В поэзии Григория Богослова сильна струя печали, покаянных плачей: «Я образ Божий, а вовлекаюсь в греховность; худшее во мне противится лучшему… Два духа во мне: один добрый и стремится к добру, а другой, худший, ищет худого… Ум оплакивает рабство, заблуждения отца первородного, пагубные дела праматери, этой матери нашей дерзости и гордыни, злорадным смехом смеюсь ужасной участи моей… Горячие проливаю слезы, но не выплакал с ними греха… Зорок я на чужие грехи и близорук на свои». Как тут не вспомнить пушкинское «Воспоминание»: «…В бездействии ночном живей горит во мне/ Змеи сердечной угрызенья;/ Мечты кипят; в уме, подавленном тоской,/ Теснится тяжких дум избыток;/ Воспоминание безмолвно предо мной/ Свой длинный развивает свиток./ И, с отвращением читая жизнь свою,/ Я трепещу и проклинаю,/ И горько жалуюсь, и горько слезы лью,/ Но строк печальных не смываю».
В поэме о человеческой добродетели описан православный взгляд на дела спасения: «Добродетель – не дар только великого Бога, почтившего тем образ Свой, – нужно и твое стремление. Она – и не дело только твоего сердца: для нее потребна иная сила. Две доли нужны в деле спасения: от великого Бога – первая и главная, а одна доля от меня. Бог сотворил меня восприимчивым к добру; Бог подает мне и силу, а в середине я – текучий… Без Него все мы – суетные игрушки, живые мертвецы, смердящие грехами».
Св. Григорий Нисский, младший из «великих каппадокийцев», был третьим сыном св. Эммелии. Как и старший брат Василий, Григорий был воспитан в религиозном духе бабушкой Макриной-старшей, а начальное образование преподал ему отец. Полного систематического образования св. Григорий не получил, но его знания были не менее обстоятельными, чем у Василия Великого и Григория Богослова, которые прошли обучение в лучших школах Александрии и Афин. Свои знания он приобрел исключительно настойчивым самообразованием, к которому был склонен в течение всей жизни.
Сведения о его жизни обрывочны и скудны, он не любил писать о себе. Известно, что сперва он предпочел профессию светского ритора духовной карьере, женился он на глубоко религиозной женщине по имени Феосевия и впоследствии, став епископом Ниссы, сочетал епископство с супружеской жизнью, как и его современник, св. Иларий Диктавийский.

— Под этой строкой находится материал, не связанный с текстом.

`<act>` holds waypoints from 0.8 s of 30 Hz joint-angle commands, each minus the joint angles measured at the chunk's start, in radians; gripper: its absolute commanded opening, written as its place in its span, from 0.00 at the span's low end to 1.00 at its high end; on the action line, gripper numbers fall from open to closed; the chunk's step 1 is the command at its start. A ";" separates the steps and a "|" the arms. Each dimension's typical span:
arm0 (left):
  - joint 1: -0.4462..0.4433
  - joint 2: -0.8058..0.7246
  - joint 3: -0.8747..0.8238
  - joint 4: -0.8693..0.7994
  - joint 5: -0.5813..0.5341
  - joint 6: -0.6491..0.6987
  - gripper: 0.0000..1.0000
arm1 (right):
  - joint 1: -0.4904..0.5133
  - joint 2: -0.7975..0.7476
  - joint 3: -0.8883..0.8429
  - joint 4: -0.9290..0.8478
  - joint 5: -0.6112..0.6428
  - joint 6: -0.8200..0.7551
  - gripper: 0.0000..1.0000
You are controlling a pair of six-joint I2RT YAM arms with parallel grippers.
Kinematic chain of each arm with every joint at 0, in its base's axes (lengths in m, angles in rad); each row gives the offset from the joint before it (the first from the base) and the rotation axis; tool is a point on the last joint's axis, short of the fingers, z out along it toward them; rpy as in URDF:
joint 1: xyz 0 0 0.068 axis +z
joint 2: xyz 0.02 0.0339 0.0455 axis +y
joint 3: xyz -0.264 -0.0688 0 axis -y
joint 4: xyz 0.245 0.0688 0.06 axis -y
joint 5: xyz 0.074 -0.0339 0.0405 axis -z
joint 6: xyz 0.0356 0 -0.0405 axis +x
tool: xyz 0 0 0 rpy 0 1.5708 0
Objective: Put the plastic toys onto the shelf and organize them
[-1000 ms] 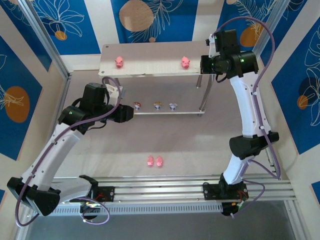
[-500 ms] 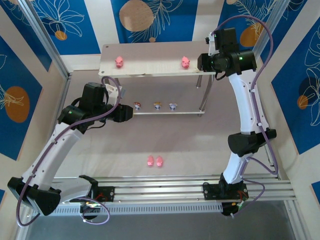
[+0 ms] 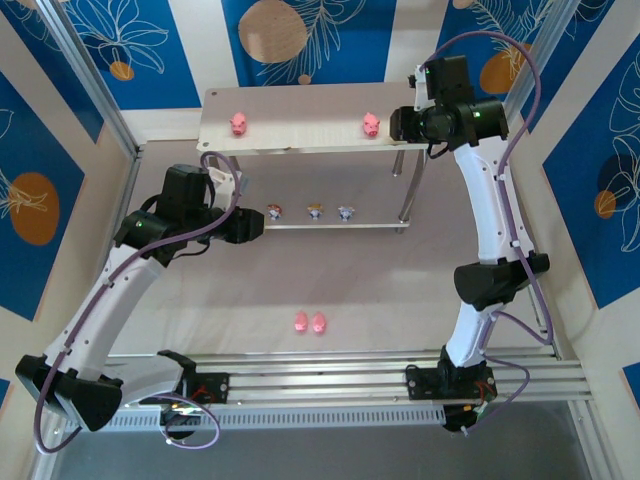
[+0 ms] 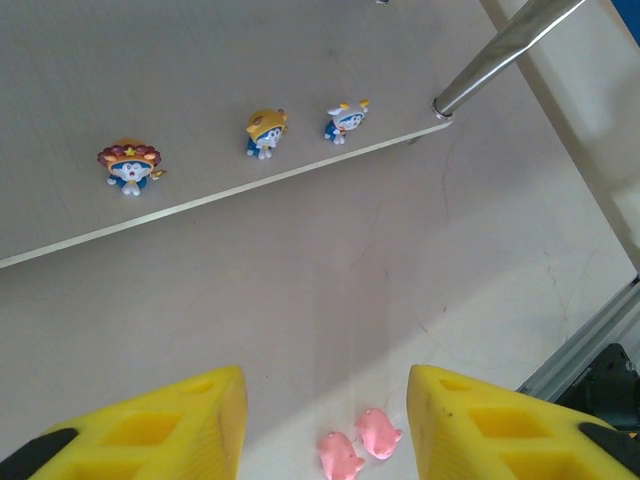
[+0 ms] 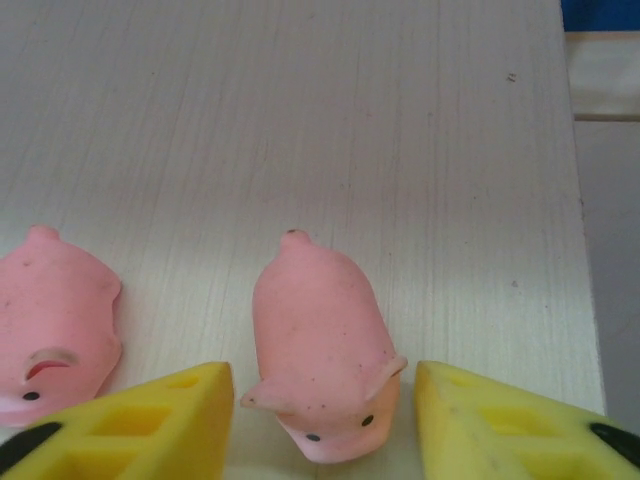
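Shelf (image 3: 300, 105) stock, six of eight placed by my count | top board: pig (image 5: 320, 365) between my right jaws, which stand open around it; second pig (image 5: 55, 325) just beside them; third pig (image 3: 238, 124) well apart | lower board (image 4: 60, 90): three figurines (image 4: 265, 132) ahead of my left jaws, open and empty | outstanding: two pigs (image 4: 378, 433) on counter (image 4: 300, 290) below the left jaws.

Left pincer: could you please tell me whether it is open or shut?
Open: the left pincer has its yellow fingers wide apart, gripping nothing.
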State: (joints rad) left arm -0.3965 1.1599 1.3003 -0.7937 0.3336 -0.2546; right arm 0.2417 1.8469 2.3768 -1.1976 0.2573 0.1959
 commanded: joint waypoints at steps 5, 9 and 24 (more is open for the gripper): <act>0.016 -0.017 -0.012 -0.022 0.016 0.018 0.47 | -0.013 -0.054 -0.048 0.060 -0.067 0.029 0.63; 0.016 -0.034 -0.021 -0.032 0.010 0.024 0.47 | -0.019 -0.101 -0.075 0.088 -0.100 0.045 0.66; -0.217 -0.121 -0.406 0.035 -0.033 -0.133 0.47 | 0.050 -0.500 -0.401 0.228 -0.008 0.074 0.70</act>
State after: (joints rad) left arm -0.5587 1.0664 0.9684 -0.7940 0.3248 -0.3069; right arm 0.2512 1.3914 2.0323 -0.9859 0.2184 0.2569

Григорий Богослов называл Феосевию «подлинной святой и истинной супругой священника». В сан епископа его возвел в 371 г. старший брат Василий, тогда уже известный церковный деятель. Рядом с Ниссой находилась большая женская община, настоятельницей которой была его старшая сестра св. Макрина. Отношения между ними были самые теплые; после ее смерти, свидетелем которой он был, св. Григорий написал трогательную биографию сестры.

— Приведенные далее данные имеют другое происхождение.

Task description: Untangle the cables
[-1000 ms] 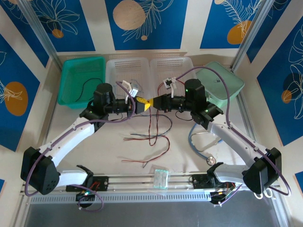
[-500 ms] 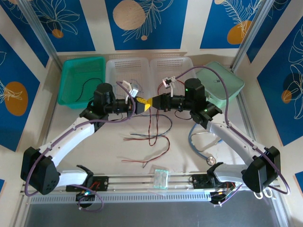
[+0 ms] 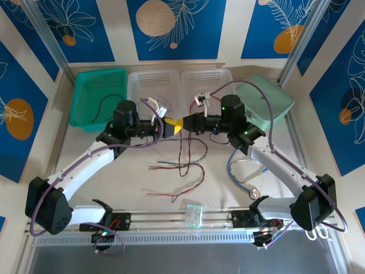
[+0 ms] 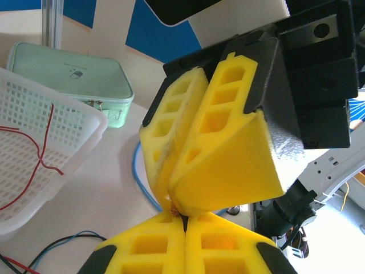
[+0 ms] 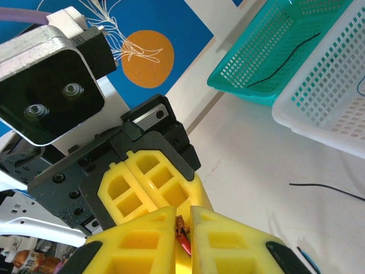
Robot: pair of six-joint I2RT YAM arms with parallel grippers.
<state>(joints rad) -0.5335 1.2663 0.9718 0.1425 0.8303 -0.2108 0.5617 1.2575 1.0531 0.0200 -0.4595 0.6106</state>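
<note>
Two end effectors meet tip to tip; the left end effector (image 3: 171, 124) is squeezed together, the right end effector (image 3: 182, 124) seems clamped on a red cable (image 5: 185, 242)

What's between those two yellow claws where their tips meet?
The end of a thin red cable, pinched in the right claw tips, facing the shut left claw; the right wrist view shows it.
</note>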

Епархию Григорий, по его словам, принял «по принуждению», поскольку никогда не был склонен к общественной деятельности. Пиком такой деятельности стал для него II Вселенский Собор в Константинополе в 381 г., где Григорий был воспринят присутствующими как гарант Православия и где его стараниям приписывают важнейшее дополнение никейского символа членом о Св. Духе. Вскоре после этого он прославился в Константинополе своим ораторским искусством, однако его сменил там св. Иоанн Златоуст, а св. Григорий – достигший, как он выразился, «седовласого возраста», – занялся любимыми литературными трудами. Скончался св. Григорий в 395 г. в возрасте 60 лет.
В своей книге «Святые Отцы и Учители Церкви» выдающийся русский религиозный мыслитель, историк и философ Л.П. Карсавин посвятил св. Григорию Нисскому проникновенные строки: «Система Григория Нисского – одно из высших и самых глубоких осмыслений христианства, далеко еще не понятое и не оцененное… Григорий хорошо усматривал смысл и цену индивидуальных построений. Он, величайший христианский метафизик, не притязал на отождествление своей системы с соборным учением Церкви. Он смотрел на себя как на одного из истолкователей церковной Истины, и, как все ее истолкователи, – ограниченного и подверженного ошибкам. Сама же Истина Церкви раскрывается соборно, в меру крайней необходимости, оставляя широкую сферу для индивидуальных ее осмыслений, и всегда сосредоточивалась около основных и жизненных проблем».
Интерес к сочинениям св. Григория и их высокая оценка возродились только в XIX в. после почти полуторатысячелетнего перерыва, когда над его трудами витала тень Оригена, осужденного V Вселенским Собором, ведь Григорий Нисский был наиболее «оригенствующим» из тройки «великих каппадокийцев», чтивших гениального александрийца, но отвергавших крайности его «Начал». Правда, на VII Вселенском Соборе св. Григорий был назван «отцом отцов».